Thanks for your quick reply !

I understand Systemd requires to see all PIDs on the system and it's fine. Maybe there could be a way to start the systemd user instance with CAP_SET_GID and instruct it to drop the additional group (4 in my case) either when it no longer needs it (if this time exists), either before exec-ing a non-systemd binary.

Would it make sense ?

[poettering]

It's not just systemd, it's a lot of other stuff we require. Polkit/dbus for example and so on...

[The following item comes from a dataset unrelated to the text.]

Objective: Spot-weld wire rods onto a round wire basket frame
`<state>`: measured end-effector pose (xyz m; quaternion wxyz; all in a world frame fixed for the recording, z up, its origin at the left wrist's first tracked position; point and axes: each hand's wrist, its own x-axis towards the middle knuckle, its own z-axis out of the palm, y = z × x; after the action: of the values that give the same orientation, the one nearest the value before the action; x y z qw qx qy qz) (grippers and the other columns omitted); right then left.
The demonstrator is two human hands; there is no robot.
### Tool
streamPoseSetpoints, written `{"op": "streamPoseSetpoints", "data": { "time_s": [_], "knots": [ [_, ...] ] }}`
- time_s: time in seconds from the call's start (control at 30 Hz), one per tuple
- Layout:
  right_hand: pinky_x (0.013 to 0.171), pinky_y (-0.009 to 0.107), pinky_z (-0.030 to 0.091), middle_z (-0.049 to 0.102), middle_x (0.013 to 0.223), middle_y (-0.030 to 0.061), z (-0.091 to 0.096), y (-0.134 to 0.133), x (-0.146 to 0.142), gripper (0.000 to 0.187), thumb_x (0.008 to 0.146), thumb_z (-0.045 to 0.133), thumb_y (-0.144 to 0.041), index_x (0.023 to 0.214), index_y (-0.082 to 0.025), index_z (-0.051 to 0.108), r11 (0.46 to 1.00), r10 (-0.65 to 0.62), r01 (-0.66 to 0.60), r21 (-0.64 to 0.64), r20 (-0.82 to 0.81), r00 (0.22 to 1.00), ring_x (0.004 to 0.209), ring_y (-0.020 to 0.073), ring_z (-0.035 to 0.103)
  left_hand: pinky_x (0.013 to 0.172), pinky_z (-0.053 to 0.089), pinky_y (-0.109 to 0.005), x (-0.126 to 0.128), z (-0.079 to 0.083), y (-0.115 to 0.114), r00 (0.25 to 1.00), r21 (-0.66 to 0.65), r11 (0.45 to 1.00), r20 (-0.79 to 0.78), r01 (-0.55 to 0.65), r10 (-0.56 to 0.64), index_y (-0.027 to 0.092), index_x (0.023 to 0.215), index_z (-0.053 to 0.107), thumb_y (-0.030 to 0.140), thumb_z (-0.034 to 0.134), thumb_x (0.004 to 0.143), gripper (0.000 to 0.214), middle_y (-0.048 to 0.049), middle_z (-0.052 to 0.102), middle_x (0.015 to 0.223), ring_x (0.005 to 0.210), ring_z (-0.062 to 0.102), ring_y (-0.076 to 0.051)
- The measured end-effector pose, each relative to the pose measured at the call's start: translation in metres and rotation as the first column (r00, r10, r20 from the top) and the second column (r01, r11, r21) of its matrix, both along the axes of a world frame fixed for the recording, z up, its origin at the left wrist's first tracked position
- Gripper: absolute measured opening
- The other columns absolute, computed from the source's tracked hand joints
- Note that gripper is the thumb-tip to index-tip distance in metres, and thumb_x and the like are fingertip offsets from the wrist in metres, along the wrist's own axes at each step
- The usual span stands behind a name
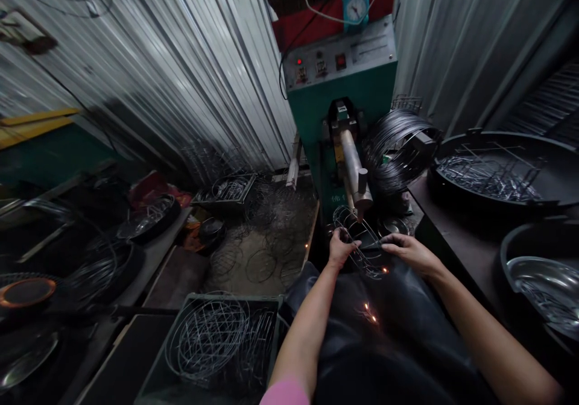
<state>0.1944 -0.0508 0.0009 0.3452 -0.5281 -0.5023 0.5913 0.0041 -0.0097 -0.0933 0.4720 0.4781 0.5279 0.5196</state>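
My left hand (342, 247) grips the near left side of a bent wire frame (368, 263), fingers closed on its wires. On the frame's right side, my right hand (409, 251) pinches a wire between thumb and fingertips. The frame sits just under the electrode tip of a spot welder (360, 203); whether the tip touches it I cannot tell. Orange sparks (370, 313) fly below the frame, over a dark apron (407, 332) on my lap.
A green crate (187, 299) of round wire racks stands at lower left. A wire coil (400, 146) hangs right of the welder. Black pans (479, 209) with wire pieces rest on the right bench. More wire rings (261, 264) lie on the floor.
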Motion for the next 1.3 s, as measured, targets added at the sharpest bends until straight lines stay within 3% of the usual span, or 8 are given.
{"op": "streamPoseSetpoints", "data": {
  "time_s": [0.1,0.3,0.4,0.47,0.63,0.83,1.07,1.3],
  "knots": [
    [0.056,0.027,0.047,0.062,0.064,0.0016,0.0,-0.006,0.004,0.041,0.058,0.073,-0.053,0.074,-0.016,0.062,1.0,0.028,-0.028,-0.012,-0.009,1.0,0.057,0.016,0.057,0.069,0.043,-0.024,0.003,-0.001,-0.003,0.999,-0.024,1.0,0.042,-0.01,0.011,0.018,0.088,0.054,0.027,0.081,0.05,0.047,0.0014,0.056,0.078,0.073,0.054,-0.012],
    [0.06,0.028,0.047,0.063,0.068,0.0018,0.0,0.014,-0.003,0.041,0.059,0.07,-0.054,0.073,-0.016,0.064,0.99,0.007,-0.013,0.14,0.044,0.999,0.065,0.0173,0.057,0.07,0.046,-0.026,0.006,0.003,-0.001,0.977,-0.103,0.995,0.209,-0.012,0.033,0.017,0.086,0.052,0.031,0.082,0.048,0.05,0.0012,0.058,0.075,0.07,0.056,-0.012],
    [0.062,0.028,0.047,0.064,0.071,0.0022,-0.002,0.017,-0.005,0.037,0.062,0.068,-0.052,0.072,-0.017,0.065,0.982,-0.018,0.006,0.187,0.063,0.998,0.069,0.0184,0.058,0.073,0.046,-0.028,0.002,0.003,0.003,0.983,-0.089,0.996,0.178,-0.02,0.035,0.017,0.085,0.052,0.031,0.082,0.047,0.051,0.0004,0.059,0.076,0.073,0.057,-0.013],
    [0.063,0.028,0.047,0.065,0.074,0.0024,-0.007,0.014,-0.004,0.036,0.062,0.069,-0.051,0.076,-0.017,0.066,0.989,-0.037,0.033,0.143,0.03,0.999,0.07,0.0184,0.059,0.075,0.045,-0.028,-0.001,0.003,0.005,0.99,-0.067,0.997,0.134,-0.028,0.037,0.017,0.086,0.052,0.033,0.082,0.047,0.051,0.0001,0.059,0.078,0.075,0.057,-0.013],
    [0.047,0.022,0.037,0.061,0.067,0.001,-0.043,-0.008,0.012,0.049,0.057,0.074,-0.047,0.092,-0.015,0.065,0.987,-0.16,0.158,-0.026,-0.081,0.984,0.056,0.0123,0.053,0.069,0.046,-0.027,0.0,0.005,0.001,0.989,-0.143,0.99,0.146,-0.003,0.024,0.017,0.085,0.052,0.035,0.082,0.046,0.053,0.0007,0.057,0.078,0.073,0.056,-0.013],
    [0.044,0.022,0.035,0.057,0.062,0.0003,-0.098,-0.036,0.038,0.044,0.053,0.073,-0.045,0.084,-0.016,0.064,0.941,-0.317,0.309,-0.141,-0.042,0.947,0.052,0.0116,0.048,0.057,0.047,-0.024,0.01,0.011,-0.019,0.949,-0.331,0.935,0.315,0.126,-0.016,0.018,0.091,0.051,0.038,0.078,0.05,0.053,-0.0012,0.056,0.082,0.073,0.056,-0.014],
    [0.041,0.024,0.036,0.052,0.057,-0.001,-0.112,-0.041,0.04,0.045,0.052,0.071,-0.046,0.085,-0.016,0.061,0.903,-0.418,0.409,-0.13,-0.045,0.907,0.046,0.0118,0.046,0.062,0.047,-0.025,0.01,0.015,-0.036,0.932,-0.298,0.946,0.362,0.126,-0.01,0.02,0.091,0.048,0.033,0.078,0.05,0.052,0.0015,0.051,0.08,0.071,0.054,-0.011],
    [0.04,0.025,0.041,0.054,0.058,0.0009,-0.114,-0.039,0.04,0.042,0.052,0.072,-0.043,0.083,-0.016,0.062,0.89,-0.448,0.442,-0.111,-0.031,0.894,0.048,0.0128,0.048,0.074,0.046,-0.025,-0.001,-0.004,-0.051,0.929,-0.129,0.99,0.369,0.06,-0.008,0.02,0.095,0.049,0.024,0.08,0.048,0.056,0.0027,0.052,0.082,0.076,0.052,-0.01]
  ]
}}
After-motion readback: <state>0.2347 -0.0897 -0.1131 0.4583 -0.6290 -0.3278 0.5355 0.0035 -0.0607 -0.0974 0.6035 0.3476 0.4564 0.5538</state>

I think the clean fix would be to fix the kernel to make hidepid not a system-wide setting, see above. Instead of patching around in systemd, just fix this properly by patching around in the kernel.

[yadutaf]

I was able to hack something which works in my use case with:

1. A hackish patch on the kernel (4.9)

diff --git a/fs/proc/base.c b/fs/proc/base.c
index ae6d4aa65c8f..11163b7bbe4d 100644
--- a/fs/proc/base.c
+++ b/fs/proc/base.c
@@ -675,11 +675,14 @@ int proc_setattr(struct dentry *dentry, struct iattr *attr)
 /*
  * May current process learn task's sched/cmdline info (for hide_pid_min=1)
  * or euid/egid (for hide_pid_min=2)?
+ * jean-tiare: Hack for systemd user instance: Always allow PID 1.
  */
 static bool has_pid_permissions(struct pid_namespace *pid,
 				 struct task_struct *task,
 				 int hide_pid_min)
 {
+	if (task->pid == 1)
+		return true;
 	if (pid->hide_pid < hide_pid_min)
 		return true;
 	if (in_group_p(pid->pid_gid))

2. A drop in for systemd-logind.service

# Grant full access to all PIDs to systemd-logind
[Service]
SupplementaryGroups=4

With both patches, the full test suite passes on my side. Systemd user instances are working fine and the started process have only access there own PIDs and PID 1. This may be missing a lot of (corner ?) cases but this suggests that 'hidepid' support in systemd is not very far and might not require a rework in /proc. Not sure if proposing a new mount flag like "showpid1" for procfs would be acceptable on the kernel side though.

[Zocker1999NET]

I fixed it on Linux 5.10 without patching the kernel, only by creating a special group proc, which has access to all process information by using following configuration in /etc/fstab with gid=proc:

proc /proc proc nosuid,nodev,noexec,hidepid=2,gid=proc 0 0

Then, to allow systemd-logind to access all processes, add a drop-in config for systemd-logind.service adding the supplement group proc to systemd-logind:

[Service]
SupplementaryGroups=proc

After restarting the computer (or restarting systemd-logind), everything worked fine like before enabling hidepid=2 as I observed it.